LISTED RECORDS

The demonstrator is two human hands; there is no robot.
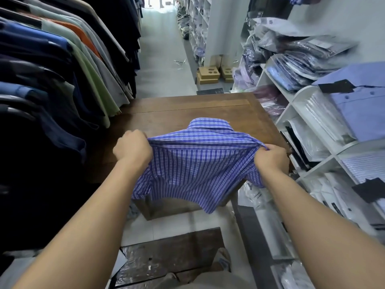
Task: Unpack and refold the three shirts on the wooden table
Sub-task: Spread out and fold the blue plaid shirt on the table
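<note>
On my left I see a rack of hanging clothes (62,69), dark blue, green and orange. On my right, white shelves (291,105) hold shirts in plastic bags (302,65), with a folded pale blue shirt (358,109) lying on top. Cardboard boxes (208,75) sit on the tiled floor (162,59) further down the aisle.

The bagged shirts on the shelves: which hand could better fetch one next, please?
Probably right: the right hand grips the checked shirt beside the shelves; the left hand is by the hanging clothes.
</note>
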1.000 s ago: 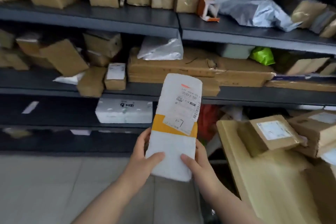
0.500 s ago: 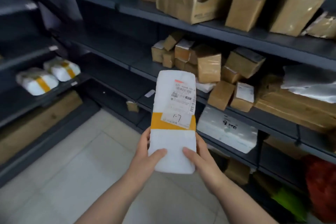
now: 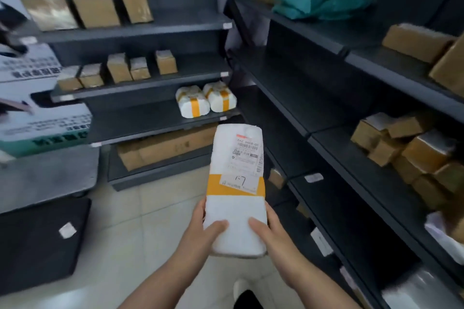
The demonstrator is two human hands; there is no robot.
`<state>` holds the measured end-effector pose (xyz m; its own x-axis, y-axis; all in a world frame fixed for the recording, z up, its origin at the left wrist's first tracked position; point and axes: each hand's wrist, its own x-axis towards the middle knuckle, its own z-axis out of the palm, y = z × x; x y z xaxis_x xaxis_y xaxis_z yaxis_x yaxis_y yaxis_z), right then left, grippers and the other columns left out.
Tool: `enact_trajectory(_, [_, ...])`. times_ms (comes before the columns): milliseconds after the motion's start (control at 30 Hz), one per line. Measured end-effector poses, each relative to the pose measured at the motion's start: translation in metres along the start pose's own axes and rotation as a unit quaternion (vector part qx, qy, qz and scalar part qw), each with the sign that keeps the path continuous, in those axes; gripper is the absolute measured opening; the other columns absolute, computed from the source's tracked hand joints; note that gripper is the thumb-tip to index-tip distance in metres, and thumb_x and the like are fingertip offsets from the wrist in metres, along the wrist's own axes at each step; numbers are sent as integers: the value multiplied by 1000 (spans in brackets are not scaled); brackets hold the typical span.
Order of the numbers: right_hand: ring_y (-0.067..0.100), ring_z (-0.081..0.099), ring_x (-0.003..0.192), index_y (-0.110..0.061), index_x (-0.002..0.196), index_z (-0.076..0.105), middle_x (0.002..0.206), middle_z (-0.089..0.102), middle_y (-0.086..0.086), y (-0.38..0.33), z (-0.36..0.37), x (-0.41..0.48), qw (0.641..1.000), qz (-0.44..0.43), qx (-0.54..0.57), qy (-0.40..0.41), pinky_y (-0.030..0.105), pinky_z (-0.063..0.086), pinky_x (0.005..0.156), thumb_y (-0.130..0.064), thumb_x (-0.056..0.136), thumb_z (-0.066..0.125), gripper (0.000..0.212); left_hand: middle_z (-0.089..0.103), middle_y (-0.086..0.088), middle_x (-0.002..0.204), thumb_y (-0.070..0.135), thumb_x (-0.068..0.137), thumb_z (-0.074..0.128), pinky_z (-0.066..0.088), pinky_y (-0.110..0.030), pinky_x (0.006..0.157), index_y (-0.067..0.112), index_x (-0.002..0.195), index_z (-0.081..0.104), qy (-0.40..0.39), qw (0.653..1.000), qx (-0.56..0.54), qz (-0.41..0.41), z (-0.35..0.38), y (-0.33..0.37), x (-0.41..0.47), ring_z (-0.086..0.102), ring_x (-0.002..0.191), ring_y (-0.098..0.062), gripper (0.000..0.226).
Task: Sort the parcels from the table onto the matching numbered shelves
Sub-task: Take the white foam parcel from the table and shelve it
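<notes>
Parcel, white with an orange band and a label marked 1-7, is gripped at its near end by both hands, left and right, thumbs on top, above the floor between shelves.

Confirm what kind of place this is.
Probably a courier parcel depot or pickup storeroom: dark metal shelves with edge tags, rows of taped cardboard boxes and teal mailer bags, and a white parcel with a barcode label marked 1-7.

Bare shelf board left of two white parcels, open floor aisle ahead
</notes>
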<state>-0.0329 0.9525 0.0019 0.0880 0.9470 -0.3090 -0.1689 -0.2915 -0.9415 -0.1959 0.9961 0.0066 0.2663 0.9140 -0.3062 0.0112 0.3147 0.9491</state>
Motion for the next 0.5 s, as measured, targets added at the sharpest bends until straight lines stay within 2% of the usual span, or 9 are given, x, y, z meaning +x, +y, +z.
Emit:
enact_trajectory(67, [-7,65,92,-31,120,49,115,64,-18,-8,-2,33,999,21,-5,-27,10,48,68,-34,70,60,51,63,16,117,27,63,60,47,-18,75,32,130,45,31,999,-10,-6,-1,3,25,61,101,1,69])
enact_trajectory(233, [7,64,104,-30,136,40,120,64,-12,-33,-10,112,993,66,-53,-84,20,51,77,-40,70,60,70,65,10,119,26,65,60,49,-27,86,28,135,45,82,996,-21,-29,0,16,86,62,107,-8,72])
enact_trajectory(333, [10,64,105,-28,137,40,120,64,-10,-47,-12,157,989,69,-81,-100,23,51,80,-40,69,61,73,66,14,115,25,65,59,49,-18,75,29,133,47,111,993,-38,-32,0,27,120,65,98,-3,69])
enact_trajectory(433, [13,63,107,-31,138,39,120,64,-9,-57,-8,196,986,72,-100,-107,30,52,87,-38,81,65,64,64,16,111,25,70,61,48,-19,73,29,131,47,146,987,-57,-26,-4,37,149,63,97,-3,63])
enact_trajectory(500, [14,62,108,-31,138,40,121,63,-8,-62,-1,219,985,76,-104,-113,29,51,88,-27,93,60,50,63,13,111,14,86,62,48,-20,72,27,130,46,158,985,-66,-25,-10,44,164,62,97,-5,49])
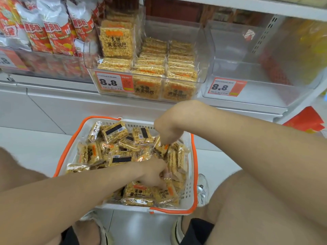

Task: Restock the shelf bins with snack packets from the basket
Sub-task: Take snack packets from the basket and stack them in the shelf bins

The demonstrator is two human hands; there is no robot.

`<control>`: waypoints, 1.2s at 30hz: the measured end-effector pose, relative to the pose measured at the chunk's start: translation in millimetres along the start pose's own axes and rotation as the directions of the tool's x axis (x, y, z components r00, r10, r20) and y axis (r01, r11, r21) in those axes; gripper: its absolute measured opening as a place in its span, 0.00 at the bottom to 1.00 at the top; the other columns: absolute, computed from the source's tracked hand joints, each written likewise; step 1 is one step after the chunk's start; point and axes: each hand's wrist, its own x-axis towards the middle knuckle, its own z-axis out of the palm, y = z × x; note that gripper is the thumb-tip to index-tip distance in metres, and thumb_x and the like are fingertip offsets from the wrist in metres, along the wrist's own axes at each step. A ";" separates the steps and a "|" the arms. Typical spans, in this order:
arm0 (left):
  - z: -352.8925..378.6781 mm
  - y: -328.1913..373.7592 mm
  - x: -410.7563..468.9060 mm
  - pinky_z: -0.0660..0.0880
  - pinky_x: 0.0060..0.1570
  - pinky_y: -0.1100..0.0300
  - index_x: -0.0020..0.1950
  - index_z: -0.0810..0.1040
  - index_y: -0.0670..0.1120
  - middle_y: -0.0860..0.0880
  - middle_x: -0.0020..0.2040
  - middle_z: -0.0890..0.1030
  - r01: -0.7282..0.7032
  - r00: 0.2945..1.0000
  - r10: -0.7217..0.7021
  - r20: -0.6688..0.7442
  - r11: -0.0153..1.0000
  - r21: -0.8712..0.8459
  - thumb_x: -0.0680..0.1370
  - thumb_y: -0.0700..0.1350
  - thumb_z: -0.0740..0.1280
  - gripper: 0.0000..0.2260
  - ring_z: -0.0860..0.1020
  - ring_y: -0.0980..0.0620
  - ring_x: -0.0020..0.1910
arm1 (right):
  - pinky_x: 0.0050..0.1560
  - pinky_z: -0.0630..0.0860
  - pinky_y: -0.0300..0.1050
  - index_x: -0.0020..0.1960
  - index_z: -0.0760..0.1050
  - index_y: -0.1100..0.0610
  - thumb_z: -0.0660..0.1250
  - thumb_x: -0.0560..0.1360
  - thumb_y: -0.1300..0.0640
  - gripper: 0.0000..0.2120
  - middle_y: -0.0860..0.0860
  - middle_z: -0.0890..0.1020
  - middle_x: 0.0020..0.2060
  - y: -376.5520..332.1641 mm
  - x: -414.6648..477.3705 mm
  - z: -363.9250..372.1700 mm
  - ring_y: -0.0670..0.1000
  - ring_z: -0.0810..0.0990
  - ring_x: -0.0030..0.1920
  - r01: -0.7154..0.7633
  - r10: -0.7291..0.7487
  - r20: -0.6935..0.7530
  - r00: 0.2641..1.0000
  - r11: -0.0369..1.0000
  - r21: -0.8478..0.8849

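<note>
Head view looks down on a white shelf running across the far side, with clear plastic bins along it. The middle bin is partly filled with rows of yellow rice-cracker packets. The right bin looks bare behind its price tag, and the far-left one holds red-and-white bags.

Nearer, on the floor, sits a white basket with an orange rim. It is heaped with the same packets, lying at all angles.

Both hands are down in it. The right hand, at the far right of the heap, has its fingers curled downward and pinches the edge of one packet. The left hand, at the near right, has its fingers curled into the pile round a packet's edge (the knuckles hide how much it has hold of).

Each packet is probably light, with glossy film that will slide and crinkle. The cracker slab inside looks stiff but brittle, so hard squeezing could crumble it. A hold across the flat faces, thumb on one side and fingers on the other, seems safer than the thin sealed seam. It would also let several go up as a neat stack.
</note>
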 end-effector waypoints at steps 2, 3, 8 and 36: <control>-4.9 0.1 -0.8 0.74 0.45 0.51 0.51 0.79 0.42 0.48 0.46 0.78 0.013 1.000 -0.012 0.016 1.000 -0.012 0.81 0.52 0.73 0.13 0.75 0.48 0.42 | 0.37 0.70 0.46 0.56 0.79 0.59 0.57 0.84 0.54 0.14 0.55 0.78 0.45 2.6 -0.1 0.2 0.54 0.73 0.43 -0.009 0.009 0.002 1.000 1.000 0.010; -10.1 0.4 -2.1 0.75 0.46 0.50 0.51 0.78 0.42 0.46 0.47 0.79 0.023 1.000 -0.023 0.007 0.999 -0.029 0.82 0.51 0.71 0.13 0.76 0.46 0.43 | 0.37 0.69 0.46 0.54 0.79 0.58 0.57 0.84 0.54 0.13 0.54 0.77 0.44 4.5 0.6 0.2 0.54 0.73 0.41 -0.008 0.008 -0.010 1.000 1.000 0.012; -51.9 -5.2 -12.9 0.70 0.42 0.50 0.49 0.74 0.45 0.45 0.43 0.76 0.037 0.973 -0.085 -0.215 0.975 -0.218 0.82 0.45 0.64 0.05 0.73 0.45 0.40 | 0.33 0.63 0.49 0.37 0.68 0.57 0.59 0.82 0.57 0.14 0.52 0.69 0.33 20.9 -0.7 -5.3 0.54 0.63 0.33 0.029 -0.009 -0.229 0.973 0.996 0.087; -194.2 2.6 -123.6 0.75 0.68 0.36 0.56 0.84 0.50 0.46 0.58 0.86 -0.668 0.276 -0.511 -0.814 0.506 -0.545 0.78 0.57 0.64 0.16 0.82 0.44 0.62 | 0.42 0.87 0.48 0.69 0.77 0.50 0.79 0.75 0.53 0.25 0.53 0.86 0.50 66.0 -6.2 -65.3 0.51 0.88 0.43 0.573 0.388 -0.654 0.650 0.315 0.756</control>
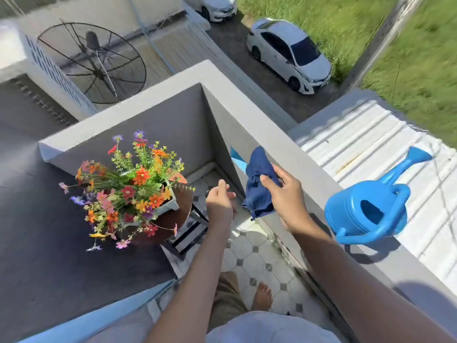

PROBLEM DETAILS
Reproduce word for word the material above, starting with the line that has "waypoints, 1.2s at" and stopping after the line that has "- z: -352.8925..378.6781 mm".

SOLUTION FOR THIS TASK
`<control>`: waypoints, 1.2s at 30hz: the measured end-effector pose, relative to the pose measured at the chunk's start: translation in millimetres along the start pose's own axes and rotation as the directions of the tool's x axis (x, y, z components r00, r10, r20) and y axis (r01, r11, r21) in those axes; gripper: its absolute measured opening as a place in its span, 0.00 at the bottom to 1.00 at the top; the other columns: absolute, computed from the source's tracked hand joints, each written likewise; step 1 is one step after the chunk's start; point and axes: each hand's wrist, its own x-axis towards the middle knuckle, its own z-axis out of the palm, y = z × x; note that gripper is the thumb-tip to index-tip distance in metres, and thumb_x and the like are fingertip offsets from the wrist in metres, along the wrist's own axes at each step. A ";" separates the steps and a "|" the arms. Typical spans, in this order:
arm0 (left):
  - z: -352.8925..378.6781 mm

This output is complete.